Stored data section start
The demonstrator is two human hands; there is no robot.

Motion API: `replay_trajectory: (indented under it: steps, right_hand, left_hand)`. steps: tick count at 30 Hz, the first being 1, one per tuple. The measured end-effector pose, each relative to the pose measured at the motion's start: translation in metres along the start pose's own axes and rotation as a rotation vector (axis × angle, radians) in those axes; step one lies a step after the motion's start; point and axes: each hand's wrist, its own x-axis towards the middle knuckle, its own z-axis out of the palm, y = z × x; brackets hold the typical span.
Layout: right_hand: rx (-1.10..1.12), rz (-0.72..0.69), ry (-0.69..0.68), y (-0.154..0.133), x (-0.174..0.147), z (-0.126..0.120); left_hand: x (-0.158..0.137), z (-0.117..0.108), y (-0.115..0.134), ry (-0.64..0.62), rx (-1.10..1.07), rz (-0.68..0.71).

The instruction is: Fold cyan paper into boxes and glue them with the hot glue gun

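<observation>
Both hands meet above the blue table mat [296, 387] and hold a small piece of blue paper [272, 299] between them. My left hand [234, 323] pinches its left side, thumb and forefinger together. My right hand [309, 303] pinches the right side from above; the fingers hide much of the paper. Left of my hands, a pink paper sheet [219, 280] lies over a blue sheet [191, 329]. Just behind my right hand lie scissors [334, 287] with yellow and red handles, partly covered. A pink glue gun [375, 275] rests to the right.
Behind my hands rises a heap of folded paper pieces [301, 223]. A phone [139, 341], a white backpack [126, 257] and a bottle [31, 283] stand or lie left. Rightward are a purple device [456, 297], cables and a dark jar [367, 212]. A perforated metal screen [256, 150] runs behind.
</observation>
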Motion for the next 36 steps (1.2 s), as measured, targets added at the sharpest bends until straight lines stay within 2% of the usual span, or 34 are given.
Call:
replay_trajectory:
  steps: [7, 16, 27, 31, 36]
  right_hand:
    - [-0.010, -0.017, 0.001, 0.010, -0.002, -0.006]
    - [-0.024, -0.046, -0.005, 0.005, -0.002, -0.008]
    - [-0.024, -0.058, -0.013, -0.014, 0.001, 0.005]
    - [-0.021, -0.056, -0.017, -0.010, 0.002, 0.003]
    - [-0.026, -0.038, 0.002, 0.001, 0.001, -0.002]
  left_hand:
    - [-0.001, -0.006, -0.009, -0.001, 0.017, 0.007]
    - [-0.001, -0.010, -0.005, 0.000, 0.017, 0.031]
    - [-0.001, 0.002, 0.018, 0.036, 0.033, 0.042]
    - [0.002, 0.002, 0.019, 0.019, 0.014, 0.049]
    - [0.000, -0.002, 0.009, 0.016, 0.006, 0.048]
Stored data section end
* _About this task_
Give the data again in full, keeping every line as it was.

* _Written reply_
The demonstrator is two human hands; there is no robot.

Motion API: `replay_trajectory: (indented under it: steps, right_hand, left_hand)`. steps: tick count at 30 Hz, the first being 1, one per tuple. The measured end-effector pose, each relative to the pose measured at the motion's start: translation in metres along the start pose's own axes and rotation as a rotation vector (axis × angle, radians) in those axes; step one lies a step after the motion's start; point and axes: each hand's wrist, its own x-axis towards the middle knuckle, its own z-axis out of the palm, y = z × x; brackets hold the typical span.
Layout: right_hand: rx (-1.10..1.12), rz (-0.72..0.69), ry (-0.69..0.68), y (-0.154..0.133), x (-0.174..0.147), z (-0.126..0.120); left_hand: x (-0.158..0.137), z (-0.117..0.108), y (-0.115..0.134), ry (-0.64..0.62), rx (-1.10..1.07), rz (-0.68..0.71).

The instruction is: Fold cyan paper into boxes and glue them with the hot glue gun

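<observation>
Both hands meet above the blue table mat [296, 387] and hold a small piece of blue paper [272, 299] between them. My left hand [234, 323] pinches its left side, thumb and forefinger together. My right hand [309, 303] pinches the right side from above; the fingers hide much of the paper. Left of my hands, a pink paper sheet [219, 280] lies over a blue sheet [191, 329]. Just behind my right hand lie scissors [334, 287] with yellow and red handles, partly covered. A pink glue gun [375, 275] rests to the right.
Behind my hands rises a heap of folded paper pieces [301, 223]. A phone [139, 341], a white backpack [126, 257] and a bottle [31, 283] stand or lie left. Rightward are a purple device [456, 297], cables and a dark jar [367, 212]. A perforated metal screen [256, 150] runs behind.
</observation>
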Motion for the next 36 steps (1.2 s), as measured, targets added at the sharpest bends until straight lines stay within 2% of the usual span, or 34 are given.
Call:
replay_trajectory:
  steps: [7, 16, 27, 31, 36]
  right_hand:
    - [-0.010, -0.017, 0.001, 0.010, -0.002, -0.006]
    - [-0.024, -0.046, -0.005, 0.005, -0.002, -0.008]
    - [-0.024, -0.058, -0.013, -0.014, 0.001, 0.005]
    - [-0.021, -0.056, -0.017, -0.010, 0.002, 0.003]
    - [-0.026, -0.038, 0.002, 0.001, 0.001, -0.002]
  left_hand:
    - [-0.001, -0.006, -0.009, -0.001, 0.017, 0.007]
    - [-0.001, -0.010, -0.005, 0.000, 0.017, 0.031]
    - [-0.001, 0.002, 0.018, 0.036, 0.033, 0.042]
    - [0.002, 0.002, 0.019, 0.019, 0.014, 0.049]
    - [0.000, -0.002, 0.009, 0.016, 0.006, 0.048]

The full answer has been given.